Tuesday, 6 April 2010

DWP

One of the clever things that Disney managed was an interactive session with the cartoon character Stitch, from the 'Lilo and Stich' movie. The smaller children were asked to sit on a mat in front of a large screen where Stitch appeared in cartoon form. He was able to talk to the children and got them to join in different activities with him. One was to see who could make the scariest face and TG (The Granddaughter) was selected to try. She managed to make a really frightening face and was named 'The most Scary Monster in the Universe' by Stitch, much to her parent's amusement.

Monday, 5 April 2010

DWP

Well we have now achieved one of Western civilisation's highest ideals - we have been to Disneyland.
Of course it was not quite the real thing, but Euro Disney. You cannot get to the USA from England by train and since The Granddaughter's (TG's) dad has survived one air crash, he will not risk flying again because, understandably, he believes air travel is unsafe.
So we travelled by Eurostar from Ashford and arrived at the Disney station near Paris on Sunday afternoon.
We checked into the Santa Fe hotel, which is a collection of different sized buildings of the style that you find in New Mexico and which are designed for a warmer drier climate.
Once checked in and divested of our luggage, we caught the shuttle bus and arrived at the park.
TG was thrilled, we managed to corner several Disney characters and she was able to get some twenty-three autographs altogether over the whole three days. We walked our feet off and then some in the process. Each day we arrived back at the Hotel and as soon as TG was asleep, we all crashed out too.
We were tired not just because of the extra walking, but because the UK had just moved forward an hour into summer time and when we arrived in France we had to move on another hour, so we were getting up two hours earlier than we had only a day or so before.

DWP


I have not experienced staying at Butlins in the UK, although I have been a day visitor and lived in a town where there was a Butlins Holiday Camp and so saw a fair amount of the way they worked. Disneyland is rather like that, but with more American food. Whatever you do you have to queue for everything and everywhere you go there is 'jolly' music. Since the clientele were from all parts of Europe, we heard many different languages beside the native French and not everyone there seemed to understand the rules of queuing.
The Euro currency has got quite close to the pound, so most things were rather dear, because once you are inside the park, they do not have to be competitive.
TG's highlight was a lunch where all the different princesses from the Disney movies arrive and visit all the tables in the restaurant. Their respective princes accompany each one and so TG was able to talk to nearly all the Disney Royalty and got lots of autographs and photos. The people who play these parts are very good and really act out their respective roles for the children very well.
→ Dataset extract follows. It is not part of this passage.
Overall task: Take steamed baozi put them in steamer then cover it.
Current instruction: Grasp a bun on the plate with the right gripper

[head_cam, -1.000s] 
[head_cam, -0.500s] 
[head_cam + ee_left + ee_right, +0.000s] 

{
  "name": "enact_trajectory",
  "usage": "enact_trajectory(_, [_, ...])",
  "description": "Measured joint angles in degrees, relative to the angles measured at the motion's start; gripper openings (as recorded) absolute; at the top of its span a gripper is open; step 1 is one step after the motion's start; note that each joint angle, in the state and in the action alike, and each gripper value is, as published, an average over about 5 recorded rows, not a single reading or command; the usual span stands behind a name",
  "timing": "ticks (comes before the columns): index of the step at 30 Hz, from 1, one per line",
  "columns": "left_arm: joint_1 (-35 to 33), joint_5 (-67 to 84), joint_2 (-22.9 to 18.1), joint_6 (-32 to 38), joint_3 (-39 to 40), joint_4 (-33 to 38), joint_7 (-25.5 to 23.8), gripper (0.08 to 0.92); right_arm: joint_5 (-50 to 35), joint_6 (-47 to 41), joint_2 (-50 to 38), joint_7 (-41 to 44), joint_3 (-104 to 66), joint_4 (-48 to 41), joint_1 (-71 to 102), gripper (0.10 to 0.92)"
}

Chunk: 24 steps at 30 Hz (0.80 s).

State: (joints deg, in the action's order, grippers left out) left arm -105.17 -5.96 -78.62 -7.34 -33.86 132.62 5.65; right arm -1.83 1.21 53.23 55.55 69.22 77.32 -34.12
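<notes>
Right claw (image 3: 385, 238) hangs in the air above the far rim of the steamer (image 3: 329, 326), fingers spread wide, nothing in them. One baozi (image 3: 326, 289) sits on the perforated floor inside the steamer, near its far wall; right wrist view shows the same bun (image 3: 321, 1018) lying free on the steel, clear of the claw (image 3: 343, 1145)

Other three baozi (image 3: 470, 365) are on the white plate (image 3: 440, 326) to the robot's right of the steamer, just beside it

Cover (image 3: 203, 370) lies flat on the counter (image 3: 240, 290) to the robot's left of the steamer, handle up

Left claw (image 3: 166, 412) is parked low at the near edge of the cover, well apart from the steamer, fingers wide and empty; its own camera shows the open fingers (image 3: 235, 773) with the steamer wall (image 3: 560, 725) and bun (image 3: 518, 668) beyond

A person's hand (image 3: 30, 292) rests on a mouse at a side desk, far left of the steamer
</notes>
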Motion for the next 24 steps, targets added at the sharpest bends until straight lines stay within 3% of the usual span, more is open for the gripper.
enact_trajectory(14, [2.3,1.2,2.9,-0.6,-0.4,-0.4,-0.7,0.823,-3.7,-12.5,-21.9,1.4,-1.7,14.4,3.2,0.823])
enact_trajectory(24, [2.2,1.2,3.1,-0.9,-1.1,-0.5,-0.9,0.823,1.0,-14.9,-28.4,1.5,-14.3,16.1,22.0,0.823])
The weather was not too kind to us but that was not unexpected and there are many indoor activities but one day we did have to shelter from the cold by about eleven by taking refuge in an alpine themed restaurant, where we drank hot drinks in order to return feeling to our near hypothermic bodies to the sound of music tracks from Pinocchio.
Despite getting fairly chilled, we were much luckier than those people in Scotland and Northern Ireland where on that day heavy snow fell and all sorts of problems occurred, including at least one death. We only got the tail end of that and it never fell below freezing, being that much further south.

It was a worthwhile experience particularly seeing TG’s face whenever a new character appeared.